Growing up in the 90’s, if I told my parents I was bored, they would simply tell me to go find something to do.
This usually resulted in my sisters and I making up a new game, gathering neighbors for a kickball game, or building an epic fort.
I see many modern parents feeling a sense of failure when their children are bored. If they can’t find something for their children to do, they turn to screen time.
It feels good to solve our children’s problems; therefore, our kids keep asking and we keep answering.
Unfortunately, this cycle is depriving our children of a big opportunity. The opportunity to be bored.
There are intriguing benefits to boredom.
Studies have actually linked boredom to creativity. One British study asked subjects to complete a creative challenge (coming up with a list of alternative uses for a household item). One group of subjects did a boring activity first, while the others went straight to the creative task. Those who were bored were more productive and efficient.
Another older study gave participants abundant time to complete problem-solving tasks. Once all the obvious answers were exhausted, participants gave more and more inventive answers to fend off boredom.
Boredom fosters creativity and confidence. It adds color to playtime and imagination.
Giving our children the opportunity to be bored is like giving them a blank canvas to paint on.
Parents are the Gatekeepers to Boredom
As parents, we are the gatekeepers to our kid’s boredom.
In a world where screen-time is instantly accessible for many kids, we have to commit ourselves to actively allowing our children to experience boredom.
This simple 3-step method will guide you through using boredom to nurture your kid’s creativity and confidence.
Step One: Trust Your Kids
Naturally, when our kids are happy, we feel good. like good parents.
Seeing our children struggle with boredom-induced discomfort and conflict can be uncomfortable at first. Set your guilt aside.
You must have faith that your children have the ability to work through those negative feelings and turn it into something positive.
Humans, even tiny ones ,are wired for innovation and creativity.
Give them the chance to be bored and figure out what to do. I promise they will be just fine.
Step Two: Create Opportunities for Boredom
As parents, you may have to intervene to actively create opportunities for boredom.
This one has always been hard for me. My kids love activities and sports, so our schedule gets packed pretty quickly.

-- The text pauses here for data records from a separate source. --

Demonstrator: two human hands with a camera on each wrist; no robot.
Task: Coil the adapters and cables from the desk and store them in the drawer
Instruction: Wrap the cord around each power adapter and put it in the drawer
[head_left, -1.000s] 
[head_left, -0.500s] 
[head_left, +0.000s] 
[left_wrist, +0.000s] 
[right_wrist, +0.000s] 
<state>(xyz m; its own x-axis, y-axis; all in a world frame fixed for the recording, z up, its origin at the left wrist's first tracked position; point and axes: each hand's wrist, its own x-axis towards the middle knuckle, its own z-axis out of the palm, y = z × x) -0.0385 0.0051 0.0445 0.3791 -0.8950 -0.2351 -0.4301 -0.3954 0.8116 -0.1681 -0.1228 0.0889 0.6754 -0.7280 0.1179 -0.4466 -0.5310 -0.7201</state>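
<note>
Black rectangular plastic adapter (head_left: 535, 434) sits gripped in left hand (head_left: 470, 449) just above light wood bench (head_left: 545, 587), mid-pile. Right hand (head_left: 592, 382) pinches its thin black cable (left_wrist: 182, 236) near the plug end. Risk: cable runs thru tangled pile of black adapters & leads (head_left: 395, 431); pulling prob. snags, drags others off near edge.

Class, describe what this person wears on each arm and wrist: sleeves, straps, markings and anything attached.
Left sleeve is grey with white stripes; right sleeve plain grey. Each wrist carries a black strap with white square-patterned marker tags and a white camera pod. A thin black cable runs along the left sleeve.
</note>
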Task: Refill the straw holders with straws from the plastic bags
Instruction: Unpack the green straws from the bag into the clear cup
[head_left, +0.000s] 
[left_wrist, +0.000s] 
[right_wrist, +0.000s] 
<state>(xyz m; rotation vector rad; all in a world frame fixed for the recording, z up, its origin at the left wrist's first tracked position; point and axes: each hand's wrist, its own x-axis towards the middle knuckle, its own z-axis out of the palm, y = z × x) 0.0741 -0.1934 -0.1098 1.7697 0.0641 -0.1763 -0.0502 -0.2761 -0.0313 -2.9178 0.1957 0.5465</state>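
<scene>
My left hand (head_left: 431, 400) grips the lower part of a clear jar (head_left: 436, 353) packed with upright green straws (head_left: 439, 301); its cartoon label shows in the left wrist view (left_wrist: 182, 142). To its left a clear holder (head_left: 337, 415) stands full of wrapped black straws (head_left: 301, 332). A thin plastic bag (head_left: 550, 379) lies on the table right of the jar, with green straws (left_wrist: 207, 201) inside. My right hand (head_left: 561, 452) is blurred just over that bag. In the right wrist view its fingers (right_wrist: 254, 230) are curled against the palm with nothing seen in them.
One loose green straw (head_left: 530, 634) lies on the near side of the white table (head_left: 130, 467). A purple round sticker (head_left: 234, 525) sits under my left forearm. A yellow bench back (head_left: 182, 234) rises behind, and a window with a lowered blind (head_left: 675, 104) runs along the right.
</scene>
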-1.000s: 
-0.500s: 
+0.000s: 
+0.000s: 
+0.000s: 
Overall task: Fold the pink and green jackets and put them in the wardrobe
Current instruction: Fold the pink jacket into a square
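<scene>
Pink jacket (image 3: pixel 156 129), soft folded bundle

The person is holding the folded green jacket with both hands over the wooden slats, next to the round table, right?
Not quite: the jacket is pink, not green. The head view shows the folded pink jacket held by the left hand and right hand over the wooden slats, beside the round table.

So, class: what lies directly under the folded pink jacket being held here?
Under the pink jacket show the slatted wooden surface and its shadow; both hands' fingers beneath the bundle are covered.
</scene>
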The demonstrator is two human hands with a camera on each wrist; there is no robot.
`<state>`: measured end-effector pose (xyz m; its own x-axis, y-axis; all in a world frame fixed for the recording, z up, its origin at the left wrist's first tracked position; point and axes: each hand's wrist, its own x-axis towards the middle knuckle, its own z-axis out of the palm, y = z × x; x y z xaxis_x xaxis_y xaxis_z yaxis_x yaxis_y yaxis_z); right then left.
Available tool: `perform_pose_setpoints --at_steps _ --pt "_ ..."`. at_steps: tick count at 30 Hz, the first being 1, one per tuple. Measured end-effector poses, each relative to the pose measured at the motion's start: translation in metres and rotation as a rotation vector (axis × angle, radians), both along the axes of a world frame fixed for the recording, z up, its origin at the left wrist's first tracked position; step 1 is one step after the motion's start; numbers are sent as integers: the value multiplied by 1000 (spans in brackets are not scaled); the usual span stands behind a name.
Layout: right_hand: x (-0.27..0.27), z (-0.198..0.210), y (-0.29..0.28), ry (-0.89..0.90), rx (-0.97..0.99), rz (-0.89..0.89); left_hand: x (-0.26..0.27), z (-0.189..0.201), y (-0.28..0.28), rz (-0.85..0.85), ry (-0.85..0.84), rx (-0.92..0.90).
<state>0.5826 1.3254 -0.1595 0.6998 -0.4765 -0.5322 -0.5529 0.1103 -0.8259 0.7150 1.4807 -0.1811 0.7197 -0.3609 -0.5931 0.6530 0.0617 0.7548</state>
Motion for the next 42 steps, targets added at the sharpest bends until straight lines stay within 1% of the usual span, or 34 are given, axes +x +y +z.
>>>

Resist the urge to pack your kid’s schedule. Give them nights off. We do our best to only enroll our kids in activities they absolutely love, and to not pack their week with activities.
Additionally, screen time must be limited. Most children do not have enough self-control to limit screen time on their own.
If you are having a hard time limiting screen time for your kids, try this simple 7 step method to realistically balance life and technology.
Step Three: Give them Control
Once you have successfully freed up time for your children, pass them the ball.
When children have the freedom to occupy their time, their imagination can take the front seat.
Resist the urge to suggest structured activities or crafts. Allow them to think of things to do on their own.
Lastly, unless their safety is at risk, allow children to get dirty, engage in mildly-risky play, and work through arguments on their own.
Next time your kid tells you they are bored, remember that it is an opportunity to give them the gift of boredom.
Their initial moans and groans will make you question if it really is a “gift”, but when they grow into resilient and happy adults they will thank you.